◆ To do
Only a number is expected in reply: the number of lines below that include the word "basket".

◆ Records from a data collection
-.-.-

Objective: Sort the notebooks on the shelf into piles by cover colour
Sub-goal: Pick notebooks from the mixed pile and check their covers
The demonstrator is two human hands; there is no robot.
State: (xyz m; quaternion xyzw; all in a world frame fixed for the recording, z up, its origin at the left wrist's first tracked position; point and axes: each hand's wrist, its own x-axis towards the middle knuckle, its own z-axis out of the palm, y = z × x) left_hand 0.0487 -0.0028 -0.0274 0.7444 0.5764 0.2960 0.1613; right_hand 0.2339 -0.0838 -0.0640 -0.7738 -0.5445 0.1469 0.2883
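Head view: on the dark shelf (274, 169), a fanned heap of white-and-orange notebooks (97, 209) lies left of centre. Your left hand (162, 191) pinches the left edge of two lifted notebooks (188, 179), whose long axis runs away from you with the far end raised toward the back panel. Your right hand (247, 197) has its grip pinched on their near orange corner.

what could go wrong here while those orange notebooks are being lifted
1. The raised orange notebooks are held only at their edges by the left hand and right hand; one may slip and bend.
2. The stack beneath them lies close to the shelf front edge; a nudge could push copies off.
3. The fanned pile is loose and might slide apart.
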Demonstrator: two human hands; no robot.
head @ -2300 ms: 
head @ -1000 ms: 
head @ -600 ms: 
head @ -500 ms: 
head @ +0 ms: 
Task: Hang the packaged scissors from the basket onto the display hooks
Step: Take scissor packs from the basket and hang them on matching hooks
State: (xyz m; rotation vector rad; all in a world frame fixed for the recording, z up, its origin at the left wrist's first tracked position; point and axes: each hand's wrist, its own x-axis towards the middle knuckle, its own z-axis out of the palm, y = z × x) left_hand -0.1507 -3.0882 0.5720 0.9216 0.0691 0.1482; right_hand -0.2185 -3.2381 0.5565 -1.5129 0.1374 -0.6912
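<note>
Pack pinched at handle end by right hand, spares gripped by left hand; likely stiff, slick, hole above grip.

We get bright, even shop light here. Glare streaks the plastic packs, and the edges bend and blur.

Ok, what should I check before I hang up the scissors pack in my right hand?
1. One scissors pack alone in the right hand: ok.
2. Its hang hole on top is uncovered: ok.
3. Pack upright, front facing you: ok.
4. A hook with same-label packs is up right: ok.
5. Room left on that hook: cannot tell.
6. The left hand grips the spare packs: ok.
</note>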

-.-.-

◆ Solution for this exercise
2